Run any of them via pixi run to pick up the GPU-enabled
environment:
pixi run python utils/<script>.py --help
vcf_to_zarr.py – VCF to VCZ Conversion
Converts a bgzipped, indexed VCF (or BCF) into a bio2zarr VCZ store. Subsequent loads
via HaplotypeMatrix.from_zarr are dramatically faster than parsing
the VCF on every run, which is the usual reason to do this step once
up front.
pixi run python utils/vcf_to_zarr.py input.vcf.gz output.zarr
pixi run python utils/vcf_to_zarr.py input.vcf.gz output.zarr --workers 8
Arguments:
vcf– path to bgzipped/indexed VCF (.vcf.gz) or BCF.zarr– output zarr store path.--workers N– number of worker processes (default: all CPUs).
genome_scan.py – End-to-End Genome Scan
A complete chromosome-scan workflow: load VCF or zarr data, optionally assign populations, compute windowed diversity / divergence / Garud’s H plus scalar summaries on the GPU, and write a multi-panel scan figure (PDF).
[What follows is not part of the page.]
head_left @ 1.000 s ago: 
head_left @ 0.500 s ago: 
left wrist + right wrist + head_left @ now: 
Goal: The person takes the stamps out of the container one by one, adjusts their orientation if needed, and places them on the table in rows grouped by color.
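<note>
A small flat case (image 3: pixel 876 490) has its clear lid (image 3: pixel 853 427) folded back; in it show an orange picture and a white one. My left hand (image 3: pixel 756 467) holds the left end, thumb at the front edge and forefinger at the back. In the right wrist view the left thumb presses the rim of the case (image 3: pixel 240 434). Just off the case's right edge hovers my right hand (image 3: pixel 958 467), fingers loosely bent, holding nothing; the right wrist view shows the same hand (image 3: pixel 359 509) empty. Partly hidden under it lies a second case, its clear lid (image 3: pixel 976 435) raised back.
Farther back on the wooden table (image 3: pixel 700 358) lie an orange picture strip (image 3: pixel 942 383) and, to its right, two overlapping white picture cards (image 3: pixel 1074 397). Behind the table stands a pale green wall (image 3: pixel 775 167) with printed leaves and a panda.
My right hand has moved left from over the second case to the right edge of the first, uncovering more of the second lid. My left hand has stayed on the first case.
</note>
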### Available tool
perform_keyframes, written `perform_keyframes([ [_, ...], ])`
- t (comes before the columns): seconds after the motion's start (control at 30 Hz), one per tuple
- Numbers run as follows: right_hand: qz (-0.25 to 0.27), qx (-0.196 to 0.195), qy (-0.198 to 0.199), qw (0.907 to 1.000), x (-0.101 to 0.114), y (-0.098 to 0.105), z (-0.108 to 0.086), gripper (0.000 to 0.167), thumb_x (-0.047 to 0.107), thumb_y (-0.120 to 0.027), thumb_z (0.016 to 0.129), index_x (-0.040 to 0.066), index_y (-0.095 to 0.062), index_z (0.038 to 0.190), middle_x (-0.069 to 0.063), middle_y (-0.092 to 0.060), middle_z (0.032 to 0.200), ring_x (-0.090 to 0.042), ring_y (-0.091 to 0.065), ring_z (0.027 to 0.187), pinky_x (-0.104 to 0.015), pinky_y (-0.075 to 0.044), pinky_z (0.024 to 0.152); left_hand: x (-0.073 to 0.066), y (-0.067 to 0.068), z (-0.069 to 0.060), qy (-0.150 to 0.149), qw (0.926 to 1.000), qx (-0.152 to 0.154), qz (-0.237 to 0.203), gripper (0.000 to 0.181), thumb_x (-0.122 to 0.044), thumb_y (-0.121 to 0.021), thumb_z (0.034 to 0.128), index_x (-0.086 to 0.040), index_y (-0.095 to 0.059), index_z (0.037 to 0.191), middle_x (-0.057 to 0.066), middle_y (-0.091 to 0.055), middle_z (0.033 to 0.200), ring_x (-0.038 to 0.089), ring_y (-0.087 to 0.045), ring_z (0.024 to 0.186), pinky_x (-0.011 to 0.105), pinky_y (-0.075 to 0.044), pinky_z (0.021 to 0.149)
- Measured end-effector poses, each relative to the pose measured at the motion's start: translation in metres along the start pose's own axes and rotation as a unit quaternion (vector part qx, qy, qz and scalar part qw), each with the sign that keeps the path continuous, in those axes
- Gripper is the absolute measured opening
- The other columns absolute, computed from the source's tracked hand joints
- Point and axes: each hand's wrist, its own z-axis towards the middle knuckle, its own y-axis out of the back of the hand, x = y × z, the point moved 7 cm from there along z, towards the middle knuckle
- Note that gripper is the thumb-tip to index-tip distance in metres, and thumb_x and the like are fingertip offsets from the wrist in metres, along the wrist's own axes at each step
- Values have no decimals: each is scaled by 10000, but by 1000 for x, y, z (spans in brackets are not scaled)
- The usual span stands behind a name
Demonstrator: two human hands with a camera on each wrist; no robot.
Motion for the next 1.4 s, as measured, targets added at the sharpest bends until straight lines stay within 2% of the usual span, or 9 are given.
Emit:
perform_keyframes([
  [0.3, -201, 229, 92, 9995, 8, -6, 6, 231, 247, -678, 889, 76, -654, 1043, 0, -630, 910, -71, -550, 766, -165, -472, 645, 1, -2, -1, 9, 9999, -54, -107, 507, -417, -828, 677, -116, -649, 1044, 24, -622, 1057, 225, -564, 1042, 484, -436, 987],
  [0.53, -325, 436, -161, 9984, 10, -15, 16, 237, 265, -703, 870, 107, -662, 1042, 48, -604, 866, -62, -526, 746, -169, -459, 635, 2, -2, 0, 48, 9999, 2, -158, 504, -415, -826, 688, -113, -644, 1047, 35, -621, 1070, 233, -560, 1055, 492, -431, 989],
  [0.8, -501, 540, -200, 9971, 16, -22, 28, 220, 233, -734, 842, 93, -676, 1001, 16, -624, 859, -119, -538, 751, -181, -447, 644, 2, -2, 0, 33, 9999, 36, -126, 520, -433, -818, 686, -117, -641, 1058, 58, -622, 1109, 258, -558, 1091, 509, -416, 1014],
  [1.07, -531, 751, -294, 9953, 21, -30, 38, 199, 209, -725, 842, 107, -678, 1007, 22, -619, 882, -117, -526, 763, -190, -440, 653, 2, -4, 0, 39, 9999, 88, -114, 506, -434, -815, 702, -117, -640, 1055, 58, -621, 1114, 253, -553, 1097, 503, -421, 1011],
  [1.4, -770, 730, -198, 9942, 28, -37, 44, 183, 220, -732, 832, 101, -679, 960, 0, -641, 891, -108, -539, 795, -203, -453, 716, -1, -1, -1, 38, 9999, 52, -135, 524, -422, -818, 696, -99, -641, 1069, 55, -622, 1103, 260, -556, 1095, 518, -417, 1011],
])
Two populations trigger automatic computation of divergence statistics (FST, dxy) and the joint SFS; a single population produces a diversity-only scan.
# Single-population scan from a VCF, restricted to one chromosome
pixi run python utils/genome_scan.py data.vcf.gz --region 3R
# Two-population scan from a zarr store, with population assignments
pixi run python utils/genome_scan.py data.zarr \
--region 3R --pop-file pops.tsv
# With an accessibility mask and custom windows
pixi run python utils/genome_scan.py data.vcf.gz \
--region 3R --pop-file pops.tsv \
--accessible-bed mask.bed \
--window-size 50000 --step-size 10000
The --pop-file argument expects a tab-delimited file with columns
sample and pop – one row per VCF sample.
Arguments:
input– VCF (.vcf,.vcf.gz,.bcf) or zarr store.--region– chromosome orchrom:start-end.--pop-file– tab-delimited (sample, pop). Optional.--accessible-bed– BED file of accessible regions. Optional.--window-size– bp window size (default: 100,000).--step-size– bp step between windows (default: 10,000).-o,--output– output figure path (default:genome_scan.pdf).
Adding Your Own Workflow
The scripts in utils/ are deliberately short – under ~250 lines
each – and follow the same shape: parse arguments, build a
HaplotypeMatrix, optionally attach a mask and population
assignments, hand the matrix to windowed_analysis (or a scalar
statistics function), and write the result. Forking one of them is
usually the fastest way to assemble a custom scan.